▶ [Required work]
Take each line of the listing that has the string "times" and report it.

▶ [Task input]

%%

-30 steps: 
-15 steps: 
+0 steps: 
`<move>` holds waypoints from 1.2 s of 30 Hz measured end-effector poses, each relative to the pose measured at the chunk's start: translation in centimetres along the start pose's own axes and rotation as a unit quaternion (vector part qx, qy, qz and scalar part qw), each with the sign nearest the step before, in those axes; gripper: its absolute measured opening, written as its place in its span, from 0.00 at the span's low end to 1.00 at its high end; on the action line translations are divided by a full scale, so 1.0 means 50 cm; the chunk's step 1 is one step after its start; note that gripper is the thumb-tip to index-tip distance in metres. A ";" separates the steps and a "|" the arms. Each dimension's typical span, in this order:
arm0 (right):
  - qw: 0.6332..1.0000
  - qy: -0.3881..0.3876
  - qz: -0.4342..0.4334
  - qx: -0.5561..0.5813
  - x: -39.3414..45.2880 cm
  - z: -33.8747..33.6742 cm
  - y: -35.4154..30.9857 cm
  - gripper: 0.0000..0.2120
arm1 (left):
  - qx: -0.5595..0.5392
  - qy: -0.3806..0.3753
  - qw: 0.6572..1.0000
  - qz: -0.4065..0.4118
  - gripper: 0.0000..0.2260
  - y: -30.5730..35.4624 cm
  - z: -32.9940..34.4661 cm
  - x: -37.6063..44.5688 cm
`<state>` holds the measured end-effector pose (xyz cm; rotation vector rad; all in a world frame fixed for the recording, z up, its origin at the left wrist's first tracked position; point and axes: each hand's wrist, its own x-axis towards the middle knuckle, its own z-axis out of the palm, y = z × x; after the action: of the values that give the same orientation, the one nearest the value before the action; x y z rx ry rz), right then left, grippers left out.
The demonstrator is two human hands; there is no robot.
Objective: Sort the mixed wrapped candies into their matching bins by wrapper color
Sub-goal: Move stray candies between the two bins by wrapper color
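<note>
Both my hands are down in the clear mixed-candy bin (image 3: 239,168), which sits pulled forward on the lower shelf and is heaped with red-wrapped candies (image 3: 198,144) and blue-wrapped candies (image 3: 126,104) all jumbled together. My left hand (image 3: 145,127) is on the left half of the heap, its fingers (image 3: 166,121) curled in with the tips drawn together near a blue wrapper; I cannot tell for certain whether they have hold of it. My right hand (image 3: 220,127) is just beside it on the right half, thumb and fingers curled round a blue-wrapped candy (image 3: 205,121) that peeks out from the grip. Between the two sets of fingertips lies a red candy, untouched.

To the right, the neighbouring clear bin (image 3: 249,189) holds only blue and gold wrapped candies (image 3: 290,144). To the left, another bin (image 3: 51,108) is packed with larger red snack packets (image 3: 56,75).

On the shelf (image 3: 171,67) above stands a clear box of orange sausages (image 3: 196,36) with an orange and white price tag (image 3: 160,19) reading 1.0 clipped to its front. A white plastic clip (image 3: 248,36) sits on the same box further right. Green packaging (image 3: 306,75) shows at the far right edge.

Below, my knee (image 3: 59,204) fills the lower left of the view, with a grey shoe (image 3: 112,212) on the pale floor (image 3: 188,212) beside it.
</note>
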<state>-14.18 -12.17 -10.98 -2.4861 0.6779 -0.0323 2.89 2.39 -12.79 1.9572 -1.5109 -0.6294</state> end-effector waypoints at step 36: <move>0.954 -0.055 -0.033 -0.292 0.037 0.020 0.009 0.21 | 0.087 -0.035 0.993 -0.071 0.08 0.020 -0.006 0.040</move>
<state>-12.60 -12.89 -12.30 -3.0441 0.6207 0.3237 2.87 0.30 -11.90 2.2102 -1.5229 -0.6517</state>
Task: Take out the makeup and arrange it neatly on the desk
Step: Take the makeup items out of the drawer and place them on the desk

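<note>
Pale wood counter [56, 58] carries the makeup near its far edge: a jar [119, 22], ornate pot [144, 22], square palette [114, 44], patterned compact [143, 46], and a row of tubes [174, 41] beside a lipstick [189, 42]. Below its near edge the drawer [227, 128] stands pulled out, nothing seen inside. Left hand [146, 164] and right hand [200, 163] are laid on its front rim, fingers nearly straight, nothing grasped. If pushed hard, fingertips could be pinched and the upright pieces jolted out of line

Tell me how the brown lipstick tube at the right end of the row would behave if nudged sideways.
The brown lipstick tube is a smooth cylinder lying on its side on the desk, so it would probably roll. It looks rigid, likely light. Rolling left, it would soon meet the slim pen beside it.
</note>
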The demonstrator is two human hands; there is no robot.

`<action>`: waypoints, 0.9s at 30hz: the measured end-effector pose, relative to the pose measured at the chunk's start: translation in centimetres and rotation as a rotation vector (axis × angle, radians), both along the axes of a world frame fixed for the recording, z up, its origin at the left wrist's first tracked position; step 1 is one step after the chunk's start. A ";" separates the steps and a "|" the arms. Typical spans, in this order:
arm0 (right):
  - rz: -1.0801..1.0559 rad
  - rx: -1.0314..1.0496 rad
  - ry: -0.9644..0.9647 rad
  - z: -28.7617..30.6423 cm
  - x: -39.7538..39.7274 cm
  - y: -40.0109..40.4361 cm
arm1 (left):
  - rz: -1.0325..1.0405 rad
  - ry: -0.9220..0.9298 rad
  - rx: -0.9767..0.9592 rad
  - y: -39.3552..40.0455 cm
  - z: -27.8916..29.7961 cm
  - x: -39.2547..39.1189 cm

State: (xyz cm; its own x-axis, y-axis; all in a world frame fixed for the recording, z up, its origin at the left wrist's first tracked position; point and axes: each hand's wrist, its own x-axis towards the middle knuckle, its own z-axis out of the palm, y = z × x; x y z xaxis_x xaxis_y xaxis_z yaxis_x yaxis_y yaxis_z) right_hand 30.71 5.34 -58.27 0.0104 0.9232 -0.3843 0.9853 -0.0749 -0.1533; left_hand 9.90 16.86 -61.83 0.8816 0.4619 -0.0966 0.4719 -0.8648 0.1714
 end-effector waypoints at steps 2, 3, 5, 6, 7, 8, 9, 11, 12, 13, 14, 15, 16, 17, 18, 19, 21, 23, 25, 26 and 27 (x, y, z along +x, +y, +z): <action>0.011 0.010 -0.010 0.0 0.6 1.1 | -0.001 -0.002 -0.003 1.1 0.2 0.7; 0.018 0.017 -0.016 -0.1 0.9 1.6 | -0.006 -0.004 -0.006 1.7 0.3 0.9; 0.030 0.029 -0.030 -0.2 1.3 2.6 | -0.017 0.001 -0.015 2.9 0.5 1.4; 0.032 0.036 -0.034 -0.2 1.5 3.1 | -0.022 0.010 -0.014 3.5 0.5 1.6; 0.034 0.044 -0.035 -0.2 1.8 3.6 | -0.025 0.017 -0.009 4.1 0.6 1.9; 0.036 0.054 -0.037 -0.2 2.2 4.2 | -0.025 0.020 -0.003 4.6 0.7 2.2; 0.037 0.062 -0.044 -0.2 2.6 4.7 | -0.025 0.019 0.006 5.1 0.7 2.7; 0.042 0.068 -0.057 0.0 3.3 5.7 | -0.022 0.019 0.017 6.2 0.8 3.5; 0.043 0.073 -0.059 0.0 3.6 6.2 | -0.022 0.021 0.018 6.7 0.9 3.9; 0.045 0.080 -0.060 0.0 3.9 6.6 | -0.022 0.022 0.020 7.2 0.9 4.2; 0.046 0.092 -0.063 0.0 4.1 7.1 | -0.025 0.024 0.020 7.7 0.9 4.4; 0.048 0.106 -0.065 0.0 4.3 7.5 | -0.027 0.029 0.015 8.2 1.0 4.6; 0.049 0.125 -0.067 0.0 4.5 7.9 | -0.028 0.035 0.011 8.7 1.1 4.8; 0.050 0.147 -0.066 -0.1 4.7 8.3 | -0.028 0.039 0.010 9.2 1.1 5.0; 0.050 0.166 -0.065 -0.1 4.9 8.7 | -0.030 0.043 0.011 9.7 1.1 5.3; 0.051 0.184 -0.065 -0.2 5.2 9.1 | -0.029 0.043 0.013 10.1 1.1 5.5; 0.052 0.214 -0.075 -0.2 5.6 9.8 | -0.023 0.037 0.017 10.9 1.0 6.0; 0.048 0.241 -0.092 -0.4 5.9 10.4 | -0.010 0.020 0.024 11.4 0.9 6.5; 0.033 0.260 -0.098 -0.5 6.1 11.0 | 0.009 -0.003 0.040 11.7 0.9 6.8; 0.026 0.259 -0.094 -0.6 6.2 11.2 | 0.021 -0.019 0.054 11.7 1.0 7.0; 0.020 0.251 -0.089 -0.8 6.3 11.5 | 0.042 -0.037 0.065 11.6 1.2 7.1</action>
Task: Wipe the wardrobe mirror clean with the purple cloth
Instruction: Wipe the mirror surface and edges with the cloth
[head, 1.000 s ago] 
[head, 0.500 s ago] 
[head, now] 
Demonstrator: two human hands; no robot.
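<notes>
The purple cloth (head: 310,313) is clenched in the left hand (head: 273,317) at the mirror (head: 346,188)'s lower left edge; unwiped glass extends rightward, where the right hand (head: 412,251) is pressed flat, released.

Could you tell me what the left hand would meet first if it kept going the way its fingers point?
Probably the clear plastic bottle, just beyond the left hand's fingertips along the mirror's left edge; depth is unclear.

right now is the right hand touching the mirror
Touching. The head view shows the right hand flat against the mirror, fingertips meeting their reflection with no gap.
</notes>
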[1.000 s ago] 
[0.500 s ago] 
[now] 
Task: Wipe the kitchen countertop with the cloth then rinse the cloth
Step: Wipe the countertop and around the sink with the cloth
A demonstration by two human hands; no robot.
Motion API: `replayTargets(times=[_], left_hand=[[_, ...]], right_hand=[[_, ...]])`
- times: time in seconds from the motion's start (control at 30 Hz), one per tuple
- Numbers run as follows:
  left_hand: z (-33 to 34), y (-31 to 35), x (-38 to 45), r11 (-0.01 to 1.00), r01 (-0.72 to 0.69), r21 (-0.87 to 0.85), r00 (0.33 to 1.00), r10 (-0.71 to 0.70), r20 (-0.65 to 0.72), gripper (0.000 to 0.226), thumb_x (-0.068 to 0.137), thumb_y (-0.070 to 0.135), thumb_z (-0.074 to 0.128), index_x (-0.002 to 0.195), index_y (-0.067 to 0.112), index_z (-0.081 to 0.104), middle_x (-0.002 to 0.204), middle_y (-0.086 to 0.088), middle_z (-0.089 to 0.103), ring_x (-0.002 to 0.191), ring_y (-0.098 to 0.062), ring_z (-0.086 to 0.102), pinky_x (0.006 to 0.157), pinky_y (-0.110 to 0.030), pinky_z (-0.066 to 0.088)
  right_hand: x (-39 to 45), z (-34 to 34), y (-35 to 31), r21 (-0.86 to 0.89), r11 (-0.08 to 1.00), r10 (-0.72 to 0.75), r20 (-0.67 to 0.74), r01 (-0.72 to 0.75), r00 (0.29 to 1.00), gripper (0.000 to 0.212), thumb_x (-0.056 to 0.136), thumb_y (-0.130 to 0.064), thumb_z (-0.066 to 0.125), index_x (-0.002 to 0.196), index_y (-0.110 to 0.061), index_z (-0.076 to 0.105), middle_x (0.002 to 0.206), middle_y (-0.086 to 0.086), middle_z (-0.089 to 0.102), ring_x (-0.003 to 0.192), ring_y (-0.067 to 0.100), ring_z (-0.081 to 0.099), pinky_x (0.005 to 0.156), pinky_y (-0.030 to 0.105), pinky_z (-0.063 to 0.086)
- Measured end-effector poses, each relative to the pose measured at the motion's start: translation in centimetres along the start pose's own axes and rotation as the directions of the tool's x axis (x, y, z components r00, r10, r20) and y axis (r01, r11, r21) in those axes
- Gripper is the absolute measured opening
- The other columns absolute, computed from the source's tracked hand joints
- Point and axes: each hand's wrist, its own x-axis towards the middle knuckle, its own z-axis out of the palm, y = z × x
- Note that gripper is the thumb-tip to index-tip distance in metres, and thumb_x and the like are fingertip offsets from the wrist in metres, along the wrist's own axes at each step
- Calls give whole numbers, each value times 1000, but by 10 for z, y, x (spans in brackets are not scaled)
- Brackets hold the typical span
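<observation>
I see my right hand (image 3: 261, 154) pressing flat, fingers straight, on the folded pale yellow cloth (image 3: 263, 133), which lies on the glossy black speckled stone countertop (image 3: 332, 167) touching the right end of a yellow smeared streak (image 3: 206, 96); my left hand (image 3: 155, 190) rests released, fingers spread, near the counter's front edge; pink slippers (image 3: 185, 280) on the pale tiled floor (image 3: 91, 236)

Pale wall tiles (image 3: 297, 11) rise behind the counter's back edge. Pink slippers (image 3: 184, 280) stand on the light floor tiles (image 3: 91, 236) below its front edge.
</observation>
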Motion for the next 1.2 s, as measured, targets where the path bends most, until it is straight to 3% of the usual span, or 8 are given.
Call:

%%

▶ [Exercise answer]
Motion API: `replayTargets(times=[_], left_hand=[[_, ...]], right_hand=[[_, ...]])`
- times: time in seconds from the motion's start (control at 30 Hz), one per tuple
- Calls give whole numbers, each value times 1000, but by 10 for z, y, x (spans in brackets are not scaled)

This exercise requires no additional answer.